This is a potential security vulnerability, since anyone who has privileges to access the database could see and take advantage of your customers’ sensitive information.

To help mitigate this type of risk, since version 4.2 the official MongoDB drivers allow you to perform client-side field level encryption. This means that, when properly configured, an application can encrypt certain fields within a document before the data is sent to the database. Once the data has been written to the database, only applications or clients that can present the correct encryption keys will be able to decrypt and read the data in these fields. Otherwise, the data document would look similar to this, assuming the street, city, zip, phone, and creditcard fields have been encrypted on the client’s side:

{
  "name" : "Sammy Shark",
  "address" : {
    "street" : BinData(6,"eirefi3eid5feiZae9t+oot0noh9oovoch3=iethoh9t"),
    "city" : BinData(6,"xiesoh+aiveez=ngee1yei+u0aijah2eeKu7jeeB=oGh"),
    "state" : "New York"
    "zip" : BinData(6,"CoYeve+ziemaehai=io1Iliehoh6rei2+oo5eic0aeCh")
  },
  "phone" : BinData6,"quas+eG4chuolau6ahq=i8ahqui0otaek7phe+Miexoo"),
  "creditcard" : BinData6,"rau0Teez=iju4As9Eeyiu+h4coht=ukae8ahFah4aRo="),
}

MongoDB stores encrypted values as binary data, as indicated by the BinData class labels in the previous example. The 6 in each value represents the binary subtype in which the data is stored, and indicates the kind of binary data that’s been encoded. Values that have been encrypted with Mongo’s client-side field level encryption always use subtype 6.

No matter what precautions you or your cloud provider take to prevent them, computers are always at risk of hardware failure. An important part of managing any computer system, not just a MongoDB installation, is to make regular backups of your important information. By taking and storing backups of your data, you can restore your application to working order if your database server crashes and your original data is lost.

Just as you should regularly back up your MongoDB data, it’s equally important that you store those backups in a separate location from the server hosting your database. If you were to store your backups in the same data center as your database, both the database and your backups would be unavailable if the data center were to experience a failure and you wouldn’t be able to use the backups to get your application back online.

Replication is a practice that’s similar to making backups: where making a backup involves taking a point-in-time snapshot of all the data held in a database, replication involves constantly synchronizing data across multiple separate databases. It’s often useful to have multiple replicas of your data, as this provides redundancy in case one of the database servers fails and can also improve a database’s availability and scalability, as well as reduce read latencies. In MongoDB, a group of servers that maintain the same data set through replication are referred to as a replica set.

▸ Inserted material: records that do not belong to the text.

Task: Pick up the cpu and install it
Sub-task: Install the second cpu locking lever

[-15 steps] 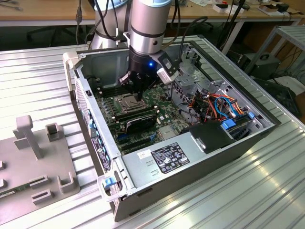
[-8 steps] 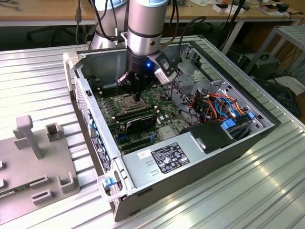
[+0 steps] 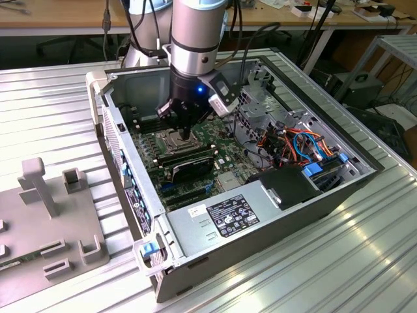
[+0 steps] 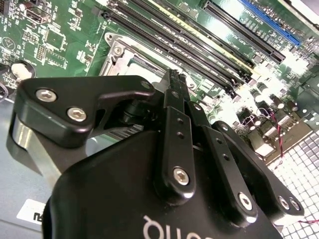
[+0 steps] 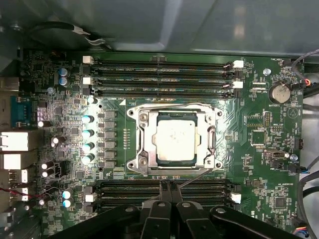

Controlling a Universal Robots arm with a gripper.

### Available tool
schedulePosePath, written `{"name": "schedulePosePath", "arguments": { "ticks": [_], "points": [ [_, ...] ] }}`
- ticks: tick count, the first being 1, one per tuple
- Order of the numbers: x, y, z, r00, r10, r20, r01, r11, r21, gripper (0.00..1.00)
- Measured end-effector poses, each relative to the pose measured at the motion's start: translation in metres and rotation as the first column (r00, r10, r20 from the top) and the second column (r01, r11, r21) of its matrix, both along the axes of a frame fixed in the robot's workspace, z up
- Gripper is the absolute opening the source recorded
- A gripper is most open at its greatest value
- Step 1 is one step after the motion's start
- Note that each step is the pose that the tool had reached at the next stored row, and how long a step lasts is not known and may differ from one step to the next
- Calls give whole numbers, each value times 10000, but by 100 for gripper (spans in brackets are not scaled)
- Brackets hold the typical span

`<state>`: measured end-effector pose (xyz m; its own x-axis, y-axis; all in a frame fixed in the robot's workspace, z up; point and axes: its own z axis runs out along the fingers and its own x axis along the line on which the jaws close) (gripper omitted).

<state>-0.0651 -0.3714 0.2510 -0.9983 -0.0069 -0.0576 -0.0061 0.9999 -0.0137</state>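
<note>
One cpu [image 5: 176, 139] lies flat in the socket [image 5: 174, 138] on the motherboard [image 5: 259, 149], its grey lid up and the metal frame around it apparently swung open, though that is hard to judge from above. The gripper [image 5: 171, 185] hangs just beside the socket over the memory slots [image 5: 159, 188], jaws pressed together on nothing, so the chip sits seated, not carried.

Even overhead light is washing the exterior view, glaring off the ribbed metal table [image 3: 365, 261]. A blue lamp [image 3: 201, 89] is glowing just above the gripper [image 3: 185, 132]. In the first wrist view, glare is bleaching the cpu [image 5: 175, 139] lid ahead of the fingertips [image 5: 163, 186].
</note>
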Motion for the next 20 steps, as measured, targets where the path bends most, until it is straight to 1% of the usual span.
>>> {"name": "schedulePosePath", "arguments": {
  "ticks": [4,6,8,12,20],
  "points": [
    [-47,0,-1,10000,0,38,0,10000,-1,11],
    [-78,0,-2,10000,1,71,-1,10000,-1,11],
    [-87,0,-5,10000,-1,88,1,10000,0,11],
    [-91,0,-20,10000,0,99,0,10000,1,11],
    [-141,0,-67,9999,0,103,0,10000,0,11]
  ]
}}
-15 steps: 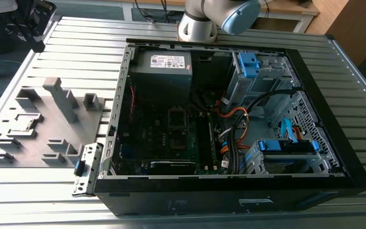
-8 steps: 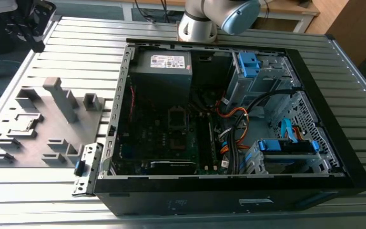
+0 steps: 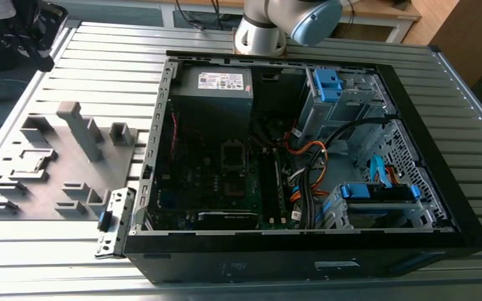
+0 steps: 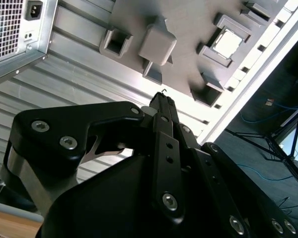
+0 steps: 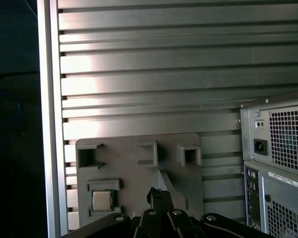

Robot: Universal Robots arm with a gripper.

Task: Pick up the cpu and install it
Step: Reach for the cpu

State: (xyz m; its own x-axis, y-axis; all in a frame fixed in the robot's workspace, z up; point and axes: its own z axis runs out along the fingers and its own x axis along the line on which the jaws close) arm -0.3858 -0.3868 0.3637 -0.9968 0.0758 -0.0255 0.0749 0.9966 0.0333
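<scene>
Gripper (image 4: 162, 98), fingers together, points at grey tray (image 5: 134, 171) holding cpu (image 5: 102, 200).

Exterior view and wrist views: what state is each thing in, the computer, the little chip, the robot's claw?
computer case: lying on its side, side panel off, insides exposed.
cpu: seated flat in a recess of the grey holder tray, not gripped.
gripper: shut, empty, pointing toward the tray.
</scene>
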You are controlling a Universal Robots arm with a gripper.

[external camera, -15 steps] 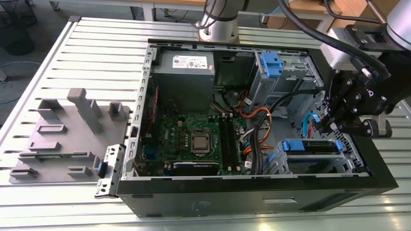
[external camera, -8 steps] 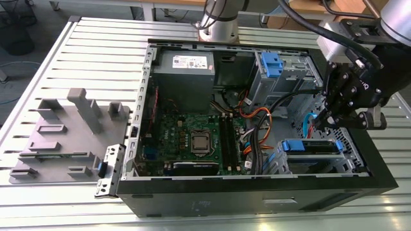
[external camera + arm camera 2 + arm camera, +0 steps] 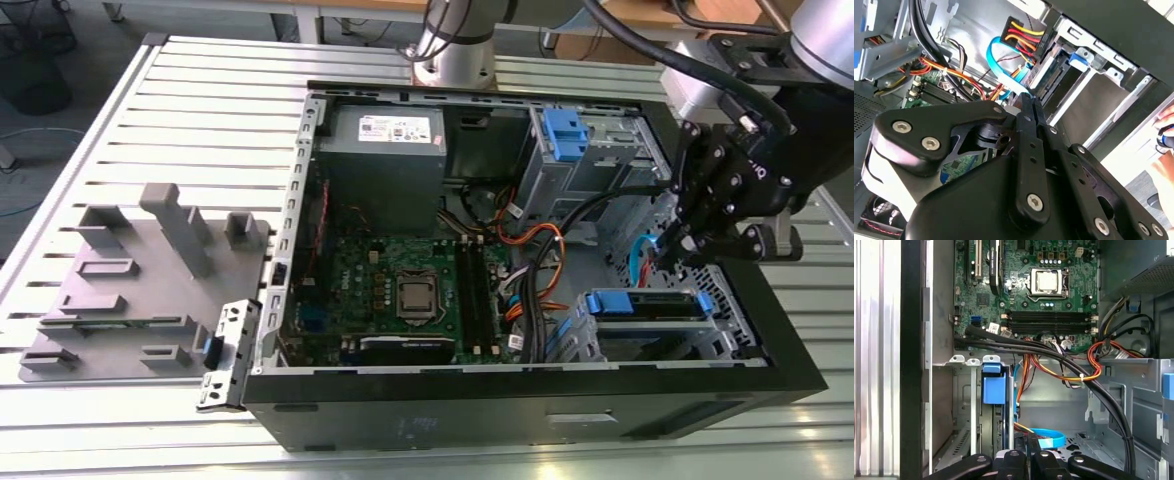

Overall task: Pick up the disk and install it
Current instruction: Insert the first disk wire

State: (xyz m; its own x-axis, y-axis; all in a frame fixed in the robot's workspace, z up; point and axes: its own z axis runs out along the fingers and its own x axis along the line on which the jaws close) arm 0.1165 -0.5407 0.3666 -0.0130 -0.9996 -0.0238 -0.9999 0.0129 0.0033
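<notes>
- The claw (image 3: 683,248) hangs over the open case (image 3: 534,420) at the exterior view's right, closed tight and holding nothing.
- The disk (image 3: 650,304) sits slotted in the case's near bay, just below the claw.
- The case lies on the bench (image 3: 174,120).

Exterior view angled down on computer case (image 3: 534,390), both wrist views behind gripper (image 3: 1029,100), inside

Open computer case (image 3: 467,420) on slatted table (image 3: 200,120), disk (image 3: 647,303) in corner bay, gripper (image 3: 683,252) just beside it
</notes>
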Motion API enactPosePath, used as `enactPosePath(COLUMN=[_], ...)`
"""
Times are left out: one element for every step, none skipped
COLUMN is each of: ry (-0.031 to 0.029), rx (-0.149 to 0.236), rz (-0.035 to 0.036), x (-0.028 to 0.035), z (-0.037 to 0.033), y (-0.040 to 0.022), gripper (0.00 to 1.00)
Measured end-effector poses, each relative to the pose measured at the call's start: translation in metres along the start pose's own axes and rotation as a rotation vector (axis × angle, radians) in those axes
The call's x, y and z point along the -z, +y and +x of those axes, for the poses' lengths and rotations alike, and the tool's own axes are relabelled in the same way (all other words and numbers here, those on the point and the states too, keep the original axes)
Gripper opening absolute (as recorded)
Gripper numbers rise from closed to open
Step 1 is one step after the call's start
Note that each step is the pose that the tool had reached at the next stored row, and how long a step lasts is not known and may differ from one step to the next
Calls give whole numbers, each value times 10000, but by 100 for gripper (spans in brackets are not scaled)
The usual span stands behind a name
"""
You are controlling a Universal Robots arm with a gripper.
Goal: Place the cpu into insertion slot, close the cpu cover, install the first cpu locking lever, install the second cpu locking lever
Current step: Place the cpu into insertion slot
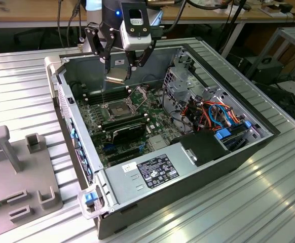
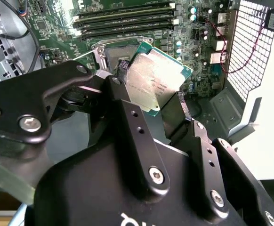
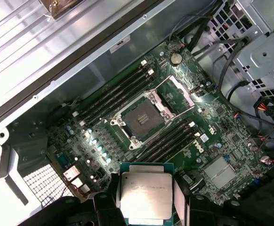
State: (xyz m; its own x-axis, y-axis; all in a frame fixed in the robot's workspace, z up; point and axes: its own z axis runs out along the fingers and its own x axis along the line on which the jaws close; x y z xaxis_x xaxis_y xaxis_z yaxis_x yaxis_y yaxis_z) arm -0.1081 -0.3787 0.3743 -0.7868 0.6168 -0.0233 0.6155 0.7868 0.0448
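Note:
My gripper (image 1: 118, 75) is shut on the cpu (image 1: 115, 76), a small square chip with a silver-grey top, and holds it by two opposite edges. It hangs inside the open computer case, above the green motherboard (image 1: 152, 119). In both wrist views the cpu (image 2: 157, 79) (image 3: 146, 195) sits between the black fingers (image 2: 123, 70) (image 3: 180, 190). The insertion slot (image 1: 118, 108) (image 3: 141, 118) lies bare and dark below, a little apart from the chip. The cpu cover (image 3: 179, 92) (image 1: 139, 93) stands swung open beside the slot (image 2: 116, 49).
Long black memory slots (image 3: 113, 94) flank the socket on both sides. The case walls (image 1: 61, 96) ring the board, with a drive cage (image 1: 180, 81), coloured cables (image 1: 216, 114) and a labelled power supply (image 1: 157, 169) at the exterior view's right. A grey fixture (image 1: 15, 172) lies outside the case.

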Motion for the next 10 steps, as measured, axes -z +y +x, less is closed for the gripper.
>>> enactPosePath(ry=[-3,-6,-10,-12,-19,-25,-31,-34,-39,-43], rx=[-62,-132,-213,-272,-409,-556,-681,-762,-863,-946], rz=[2,3,4,7,10,13,15,18,20,23], x=[0,0,0,0,0,0,-1,-1,-1,-1], z=[0,0,0,0,0,0,0,0,0,0], y=[0,0,0,0,0,1,1,1,0,0], gripper=[54,54,54,54,54,54,54,54,54,54])
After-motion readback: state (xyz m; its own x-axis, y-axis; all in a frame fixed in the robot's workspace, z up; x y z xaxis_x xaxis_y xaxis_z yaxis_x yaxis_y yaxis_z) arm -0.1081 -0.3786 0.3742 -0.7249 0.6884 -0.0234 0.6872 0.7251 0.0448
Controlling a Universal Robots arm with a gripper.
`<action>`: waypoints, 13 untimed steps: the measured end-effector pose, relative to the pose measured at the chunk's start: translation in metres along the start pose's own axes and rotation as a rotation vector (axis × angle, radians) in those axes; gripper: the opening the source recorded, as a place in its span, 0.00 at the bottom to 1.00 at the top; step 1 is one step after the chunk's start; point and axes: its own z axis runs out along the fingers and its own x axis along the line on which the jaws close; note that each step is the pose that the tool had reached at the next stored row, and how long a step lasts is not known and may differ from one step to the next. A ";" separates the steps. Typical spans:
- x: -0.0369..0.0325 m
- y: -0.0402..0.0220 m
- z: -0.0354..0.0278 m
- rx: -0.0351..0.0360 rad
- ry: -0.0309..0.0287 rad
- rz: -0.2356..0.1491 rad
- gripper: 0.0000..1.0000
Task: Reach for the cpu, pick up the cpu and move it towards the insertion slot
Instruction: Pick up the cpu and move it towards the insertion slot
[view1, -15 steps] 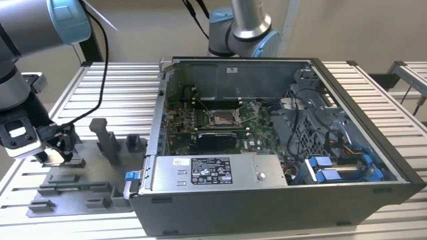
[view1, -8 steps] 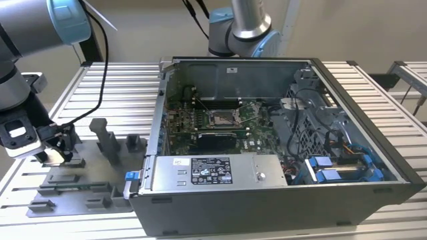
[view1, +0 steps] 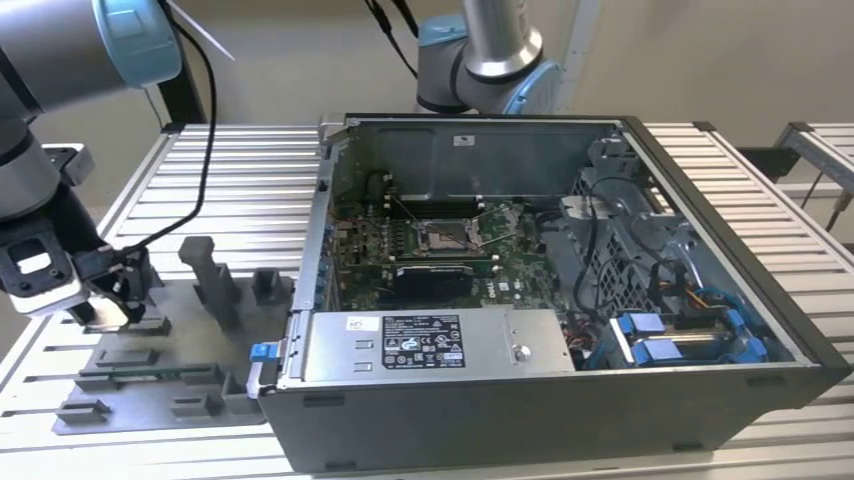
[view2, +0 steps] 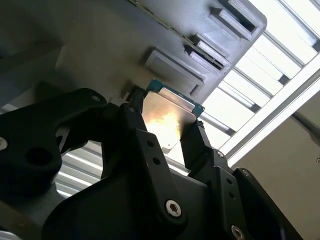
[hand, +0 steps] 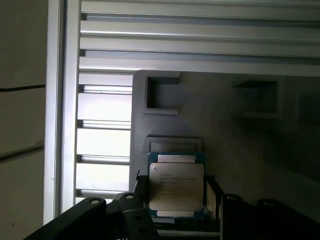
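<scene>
The cpu (hand: 176, 182) is a small flat square chip with a pale silvery face and a teal-green rim. In both wrist views it sits between my black fingers, which press on two of its opposite edges. My gripper (hand: 176, 194) (view2: 165, 126) is shut on the cpu (view2: 162, 117) just above a shallow recess of the grey fixture tray (hand: 225, 135). In the exterior view my gripper (view1: 114, 305) hangs over the tray (view1: 147, 385) at the exterior view's left. The insertion slot (view1: 445, 237), a silver-framed socket, lies on the green board inside the open computer case (view1: 694, 370).
Upright grey blocks (view1: 214, 275) stand on the tray between my gripper and the case wall. A grey power supply box (view1: 427, 345) fills the case's near side. A second arm's base (view1: 481, 55) stands behind the case. All of it rests on a slatted metal table (view1: 240, 160).
</scene>
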 end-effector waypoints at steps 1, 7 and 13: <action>0.0000 0.0001 -0.0007 -0.0002 -0.0002 0.000 0.00; -0.0001 0.0000 -0.0073 -0.0004 -0.0003 0.000 0.00; 0.0000 0.0003 -0.0144 -0.0009 -0.0003 0.000 0.00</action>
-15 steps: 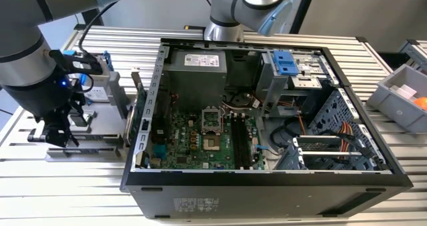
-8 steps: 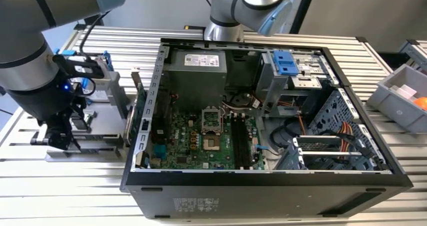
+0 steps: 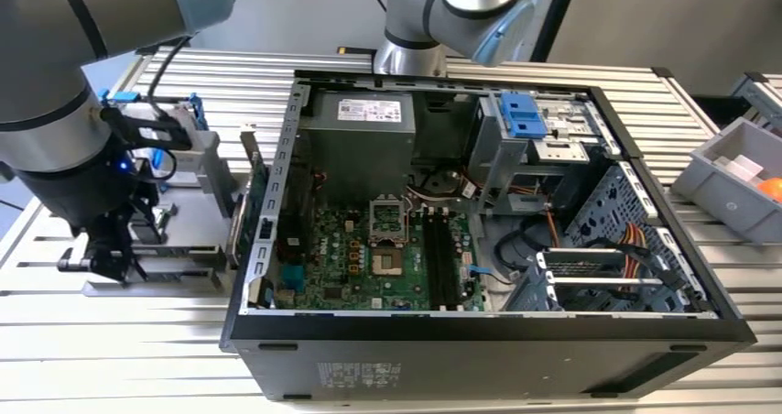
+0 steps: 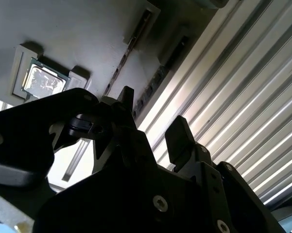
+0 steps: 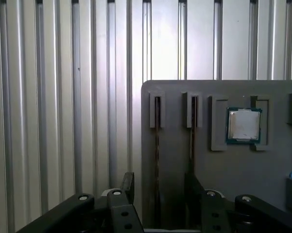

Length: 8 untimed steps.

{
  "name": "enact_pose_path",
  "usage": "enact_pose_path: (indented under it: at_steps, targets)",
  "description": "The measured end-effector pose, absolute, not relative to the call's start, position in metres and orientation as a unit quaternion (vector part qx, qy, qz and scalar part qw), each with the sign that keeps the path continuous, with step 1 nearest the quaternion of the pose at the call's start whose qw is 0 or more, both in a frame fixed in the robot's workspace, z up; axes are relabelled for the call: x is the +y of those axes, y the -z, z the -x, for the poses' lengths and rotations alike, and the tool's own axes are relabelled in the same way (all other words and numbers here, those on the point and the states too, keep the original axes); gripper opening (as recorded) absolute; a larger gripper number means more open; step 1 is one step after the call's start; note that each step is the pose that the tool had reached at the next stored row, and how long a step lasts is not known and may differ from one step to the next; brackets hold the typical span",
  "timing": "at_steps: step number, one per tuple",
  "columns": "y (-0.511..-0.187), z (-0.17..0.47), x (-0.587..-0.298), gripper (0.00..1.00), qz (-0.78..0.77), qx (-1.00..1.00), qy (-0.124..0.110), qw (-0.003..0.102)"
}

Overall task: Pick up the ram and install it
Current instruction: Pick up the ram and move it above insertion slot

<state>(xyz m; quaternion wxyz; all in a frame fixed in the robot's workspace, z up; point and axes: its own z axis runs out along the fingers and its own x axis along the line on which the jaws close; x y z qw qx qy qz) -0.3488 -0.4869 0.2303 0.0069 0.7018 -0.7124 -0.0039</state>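
Observation:
Two ram sticks stand on edge in narrow slots of a grey holder plate [image 5: 233, 184]. In the first wrist view they show as thin dark lines, one ram [image 5: 157, 145] running in between my fingers and the other ram [image 5: 192, 136] passing behind one finger. In the second wrist view the ram [image 4: 122, 65] runs toward the fingertips. My gripper [image 5: 158, 189] [image 4: 153, 121] is open just above the plate, its jaws either side of the first stick and touching nothing. In the exterior view the gripper [image 3: 110, 260] hangs low at the left of the open computer case [image 3: 489, 336], whose black motherboard slots [image 3: 438, 254] lie uncovered.
A square silver processor chip [image 5: 244, 124] [image 4: 42, 81] sits in its recess on the same plate. A hard drive in a blue-tabbed frame [image 3: 183, 144] stands beside the arm. A grey bin [image 3: 733, 180] is at the exterior view's right. The table is ribbed aluminium [image 5: 48, 97].

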Motion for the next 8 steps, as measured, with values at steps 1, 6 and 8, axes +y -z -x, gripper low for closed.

The official documentation recommends that any Mongo database used in a production environment be deployed as a replica set, since MongoDB replica sets employ a feature known as automatic failover. This means that if the primary fails and is unable to communicate with the secondary members for a predetermined amount of time, the secondary members will automatically elect a new primary member, thereby ensuring that your data remains available to your application or the clients that depend on it.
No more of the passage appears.